The DEBUG macro defaults to "-g" which will be added to the MY_CFLAGS macro.
To do a release build with optimization and no debug information generated, type:
The DEBUG macro will be emptied to "" which will be added to the MY_CFLAGS macro.
To speed up the build turn off dependency file generation, which requires an extra compiler preprocessor pass or an entire compile if using the Windows compiler.:
The DEPFILES macro will be emptied to "".
To speed up the build even more, invoke a parallel build, using 2 times the number of CPUs for the number of parallel builds, which seems to be optimum for all platforms and compilers:
make -j 16 DEPFILES=
By the way this is where we parted ways with the clearmake program as it does not throttle across sub make processes and we locked up our build systems. Clearmake also does not work well with Java and some C++ compilers. Parallel building does make the reading of the tea leaves, build log file a bit more interesting if you are having build issues. Parallel building requires any order dependencies to be defined. These makefiles will still work with clearmake; in general no longer use clearmake.
Below are makefile examples from a customer project. Windows system platform building an embedded Wind River based application. Cygwin programs; sh, cp, and rm were used to allow a generic build process to be created.
In general, the types of changes that will be required for makefile maintenance are the addition of new directories to make macros and directory traversal makefiles (if used) and new subsystem makefiles, where software or build targets are added. Another make maintenance point is when compilers are upgraded or new tools are added to the software manufacturing process. We for the most part do not use directory makefiles, we use a directory list macro in the common macro file which minimizes the spread of maintenance activity.
To create a makefile for a new build first copy the leaf makefile and modify the TOP macro and change if necessary the include for the rules file. Then modify the mkcommondefs.mk file and add to the correct directory list macro the new location to build. If you are using directory traversal makefiles, then you would need to modify the appropriate makefile to add the new location to build.
If the new make process involves building library software, then include mkcommonrules.mk file. If the new make process is for building an application program then include the mkcommonbinrules.mk file. Finally if the new make process is for a simple test program include the mkcommonexerules.mk file.
To debug make build process issues you may need to drop in a new default rule, the first rule in the makefile, to dump out make macros. For example:
junk: $(ECHO) "|$(P1)|$(P2)|"
Note: the vertical bars around the parameters which can help you locate non terminal printable characters, pesky devils or spaces in the wrong place.

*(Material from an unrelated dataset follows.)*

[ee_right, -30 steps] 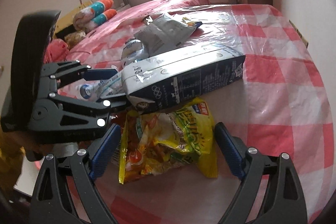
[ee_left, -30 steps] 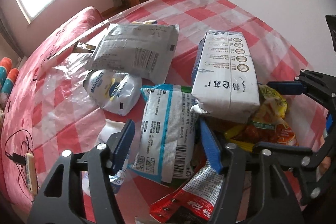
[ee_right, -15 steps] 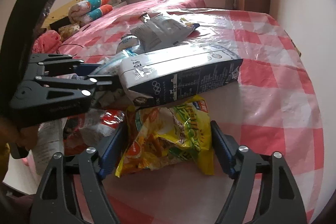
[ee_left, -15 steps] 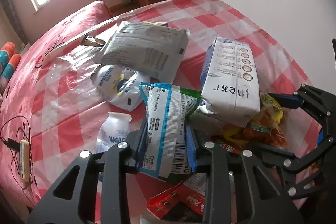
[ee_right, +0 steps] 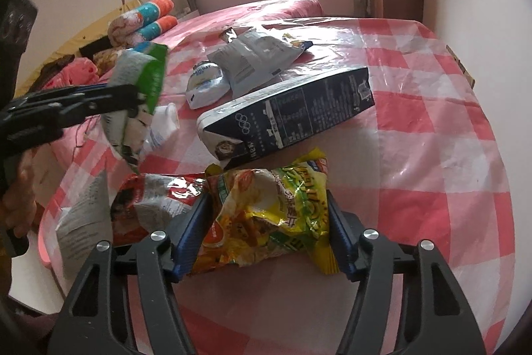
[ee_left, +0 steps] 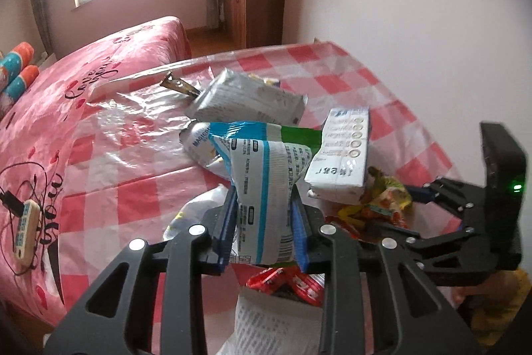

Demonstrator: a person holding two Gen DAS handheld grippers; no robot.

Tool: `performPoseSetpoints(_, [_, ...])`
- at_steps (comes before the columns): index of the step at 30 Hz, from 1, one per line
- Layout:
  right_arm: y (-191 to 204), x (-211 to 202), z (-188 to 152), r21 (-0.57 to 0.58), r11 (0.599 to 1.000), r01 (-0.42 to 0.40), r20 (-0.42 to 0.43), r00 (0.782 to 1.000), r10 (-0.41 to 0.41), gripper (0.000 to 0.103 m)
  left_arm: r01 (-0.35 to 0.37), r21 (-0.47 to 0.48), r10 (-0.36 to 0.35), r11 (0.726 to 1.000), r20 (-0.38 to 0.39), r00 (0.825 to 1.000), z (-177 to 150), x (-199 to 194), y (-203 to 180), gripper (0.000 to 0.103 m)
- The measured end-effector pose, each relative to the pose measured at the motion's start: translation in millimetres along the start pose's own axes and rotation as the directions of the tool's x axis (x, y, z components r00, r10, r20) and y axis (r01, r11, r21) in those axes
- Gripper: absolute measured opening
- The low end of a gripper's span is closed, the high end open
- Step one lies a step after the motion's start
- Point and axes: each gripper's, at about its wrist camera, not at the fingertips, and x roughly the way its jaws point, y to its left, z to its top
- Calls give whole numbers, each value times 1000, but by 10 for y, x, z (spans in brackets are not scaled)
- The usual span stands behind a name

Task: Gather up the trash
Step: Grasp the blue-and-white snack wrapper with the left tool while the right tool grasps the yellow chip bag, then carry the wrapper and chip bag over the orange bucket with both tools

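Left tongs (ee_left: 262,233), left wrist view: clamped on blue-and-white wrapper (ee_left: 262,188), pads pinching its middle, wrapper raised clear of checked worktop (ee_left: 109,155). Jaws just been closing, wrapper between them. Below and behind: white milk carton (ee_left: 342,152) lying flat, grey snack bag (ee_left: 246,100), small white pouch (ee_left: 196,138), red wrapper (ee_left: 286,280) near the bottom edge. Right tongs (ee_left: 429,205) visible at right, around yellow bag (ee_left: 385,198). No bin, bag or other container in view; nowhere visible to drop the wrapper. Remote with cable (ee_left: 25,227) on bed (ee_left: 83,65), not trash.

Right wrist view: right tongs (ee_right: 269,233) straddling yellow snack bag (ee_right: 266,215), both blue pads touching its crumpled sides. Jaws just been closing, bag between them; bag resting on worktop (ee_right: 432,155), not lifted. Grip looks light, likely not yet firm. Left tongs (ee_right: 99,102) at left edge, holding green-backed wrapper (ee_right: 139,88) aloft. Dark carton (ee_right: 289,118) lying just behind yellow bag, one corner over the bag's top edge. Red wrapper (ee_right: 156,202) touching left pad's outer side.

Advice for the step: squeeze until foil buckles firmly before lifting; crinkly film slips. Lift straight toward the camera side, away from carton corner, so carton stays put. Keep red wrapper out of the pinch. No container seen here either.
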Motion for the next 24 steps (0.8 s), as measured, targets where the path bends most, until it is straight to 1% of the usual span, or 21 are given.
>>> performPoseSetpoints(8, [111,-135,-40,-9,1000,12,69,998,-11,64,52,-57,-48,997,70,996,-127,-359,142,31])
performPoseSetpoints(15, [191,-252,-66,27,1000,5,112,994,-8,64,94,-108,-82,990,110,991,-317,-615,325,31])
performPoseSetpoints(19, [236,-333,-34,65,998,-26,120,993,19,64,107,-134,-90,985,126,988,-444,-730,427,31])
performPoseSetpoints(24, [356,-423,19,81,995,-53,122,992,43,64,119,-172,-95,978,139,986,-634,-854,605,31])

Another quick debugging technique when locality of problem origin is hard to determine is to compare check sums of derived objects to determine which ones changed between two builds. You can not use this method with a debug build as random data and storage initialization may be done. You may also have bad tool implementations which add useless noise and dates to the build objects.
All application makefiles include the mkcommondefs.mk file which contains definitions for all commonly used macros, SUFFIX rules and implicit targets. Guard against adding -D compiler macros to the common makefile if they are not used everywhere. That is an example of coding obscurity which is commonly done. The file mkcommondefs.mk should not include any other files unless for example you have multiple sites that share your build process and not all of them are configured exactly the same. In that case you might need to include, at the end, a file with a minimal list of make macro overrides for site specific variances. This file should have no tab characters as it has no target rules. In general makefiles should only have tabs at the start of target rule lines.
When editing makefiles, do not remove the tab character at the start of the target rules lines or add spaces before tab characters; both can be issues. Lines that have nothing but blanks will look like a blank line but are not to a make program; targets are ended by a true blank line. Spaces after the continuation character at the end of the line are also sources of problems. A good practice is to turn on, in your editor, the display of blanks, EOL, and other normally non displayable characters as a final review of your makefile changes.
Watch out for name collisions. If you have a directory name that is in the VPATH and it matches a target or file name it can cause your build to break. Directories in general are always up to date so when they appear as a target they do not execute by default. To work around this issue and others (like targets named clean or all), you need to define the non real targets as phony targets. It is also best to locate the .PHONY target after all other targets so that it will work properly after makefile macros are expanded if any of the targets are defined in a make macro like $(DIRS).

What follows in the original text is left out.